Venezuelan elections a test for Chavez's movement
By IAN JAMES and FABIOLA SANCHEZ, Associated Press
Dec 16, 2012 4:29 PM CST
Elias Jaua, left, Venezuela's former Vice President and candidate for governor of Miranda state, accompanied by his daughter Natalia, casts his ballot at a polling station in Caracas, Venezuela, Sunday, Dec. 16, 2012. Venezuelans are choosing governors and state lawmakers in elections that have become...   (Associated Press)

Venezuelans chose governors and state lawmakers on Sunday in elections seen as a key test of whether President Hugo Chavez's movement can endure if the socialist leader leaves the political stage.

The vote was the first time in Chavez's nearly 14-year-old presidency that he has been unable to actively campaign. He hasn't spoken publicly since undergoing cancer surgery on Tuesday in Cuba.

Vice President Nicolas Maduro urged supporters on Sunday to vote for Chavez's allies, while opponents called his remarks a blatant violation of electoral law.

Speaking at a news conference, Maduro implored voters: "Let's not fail Chavez." He addressed those who hadn't cast ballots yet, saying "let's not make a bad impression with our commander Chavez."

Opposition leader Ramon Guillermo Aveledo said his remarks violated a prohibition on campaigning on election day, and called for the National Electoral Council to take action. Vicente Diaz, a member of the council, called for Maduro's news conference to be halted. It ended shortly afterward, and Maduro left without addressing the issue.

Turnout appeared low at many polling stations in Caracas, with few people in lines.
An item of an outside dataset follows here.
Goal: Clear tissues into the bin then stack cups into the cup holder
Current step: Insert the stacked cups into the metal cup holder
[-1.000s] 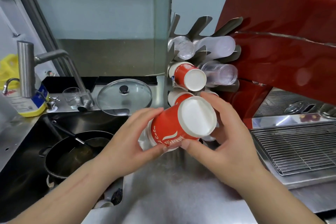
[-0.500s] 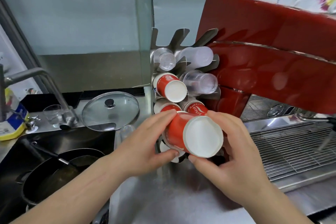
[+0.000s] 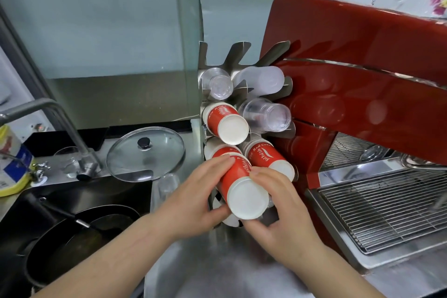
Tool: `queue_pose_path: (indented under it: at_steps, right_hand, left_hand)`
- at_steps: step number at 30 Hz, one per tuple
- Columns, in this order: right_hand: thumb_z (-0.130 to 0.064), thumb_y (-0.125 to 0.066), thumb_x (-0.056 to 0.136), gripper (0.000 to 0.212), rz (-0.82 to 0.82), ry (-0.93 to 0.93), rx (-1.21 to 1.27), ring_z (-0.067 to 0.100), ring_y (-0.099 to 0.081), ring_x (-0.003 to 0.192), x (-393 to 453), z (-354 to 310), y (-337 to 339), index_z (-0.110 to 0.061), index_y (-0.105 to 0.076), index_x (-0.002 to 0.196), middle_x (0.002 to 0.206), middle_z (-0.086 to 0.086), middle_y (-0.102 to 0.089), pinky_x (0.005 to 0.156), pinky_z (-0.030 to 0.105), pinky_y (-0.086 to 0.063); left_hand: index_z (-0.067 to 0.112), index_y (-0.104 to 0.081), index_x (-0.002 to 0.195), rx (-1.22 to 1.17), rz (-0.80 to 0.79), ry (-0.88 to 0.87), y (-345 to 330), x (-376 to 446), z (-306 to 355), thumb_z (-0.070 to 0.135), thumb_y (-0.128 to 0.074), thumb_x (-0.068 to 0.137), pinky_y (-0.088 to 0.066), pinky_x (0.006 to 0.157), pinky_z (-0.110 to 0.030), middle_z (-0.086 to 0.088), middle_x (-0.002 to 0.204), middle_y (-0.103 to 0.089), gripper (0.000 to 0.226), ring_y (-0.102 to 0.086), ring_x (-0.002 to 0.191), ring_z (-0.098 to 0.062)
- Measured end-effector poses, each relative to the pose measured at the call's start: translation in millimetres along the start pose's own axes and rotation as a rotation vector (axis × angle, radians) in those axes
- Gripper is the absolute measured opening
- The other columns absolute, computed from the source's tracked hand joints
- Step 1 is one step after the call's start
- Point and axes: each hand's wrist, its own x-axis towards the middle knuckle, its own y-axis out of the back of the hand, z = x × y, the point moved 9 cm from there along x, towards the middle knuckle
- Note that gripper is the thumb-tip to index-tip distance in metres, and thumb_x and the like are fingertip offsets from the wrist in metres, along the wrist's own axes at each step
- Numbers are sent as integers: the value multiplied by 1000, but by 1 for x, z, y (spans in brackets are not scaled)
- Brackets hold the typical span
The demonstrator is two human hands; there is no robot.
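A red paper cup stack (image 3: 239,184) with a white base points toward me, held between both hands at the lower left slot of the steel cup holder (image 3: 237,53). My left hand (image 3: 193,198) wraps its left side. My right hand (image 3: 278,210) grips its right side and underside. Other slots hold red paper cups (image 3: 226,120) and another red stack (image 3: 266,155), plus clear plastic cups (image 3: 268,113) and a frosted stack (image 3: 261,78). No tissues or bin are in view.
A red espresso machine (image 3: 362,68) with a wire drip grate (image 3: 387,205) stands right of the holder. A glass pot lid (image 3: 145,152) lies on the counter at left. A black sink holds a frying pan (image 3: 79,244), with a steel faucet (image 3: 60,113) behind.
Both hands have carried the red cup stack forward and down, from open air in front of the holder into its lower left slot. The view has shifted right and closer.
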Motion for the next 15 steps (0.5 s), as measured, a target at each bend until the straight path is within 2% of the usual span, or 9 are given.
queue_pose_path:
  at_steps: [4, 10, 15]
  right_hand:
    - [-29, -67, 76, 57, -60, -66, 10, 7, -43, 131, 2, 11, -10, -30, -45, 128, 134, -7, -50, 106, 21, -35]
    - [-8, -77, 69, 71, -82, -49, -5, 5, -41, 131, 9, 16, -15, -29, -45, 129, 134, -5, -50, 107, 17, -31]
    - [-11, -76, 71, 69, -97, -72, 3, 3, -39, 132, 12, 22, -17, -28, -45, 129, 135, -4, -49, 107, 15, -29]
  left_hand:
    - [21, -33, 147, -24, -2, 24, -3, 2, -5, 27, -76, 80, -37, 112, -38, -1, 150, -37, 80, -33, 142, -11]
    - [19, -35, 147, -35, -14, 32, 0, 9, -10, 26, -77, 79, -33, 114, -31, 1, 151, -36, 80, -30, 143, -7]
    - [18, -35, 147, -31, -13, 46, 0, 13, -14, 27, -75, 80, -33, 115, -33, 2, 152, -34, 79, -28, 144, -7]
Governorships in all of the country's 23 states were being decided in the elections. Chavez's party now controls all but eight of the states, and if it maintains its dominance the vote could help the president's allies deepen his socialist policies, including a drive to fortify grass-roots citizen councils that are directly funded by the central government.

For the opposition, the elections are apt to determine the fate of its leadership. The most pivotal race involved opposition leader Henrique Capriles, who gave Chavez his stiffest challenge yet in the October presidential election, and is now running for re-election in Miranda state against Elias Jaua, Chavez's former vice president.

The elections could also be an important dry run for new presidential elections if cancer cuts short Chavez's presidency.

Chavez is due to be sworn in for another six-year term on Jan. 10. But if his condition forces him to step down, Venezuela's constitution requires that new presidential elections be called promptly and held within 30 days.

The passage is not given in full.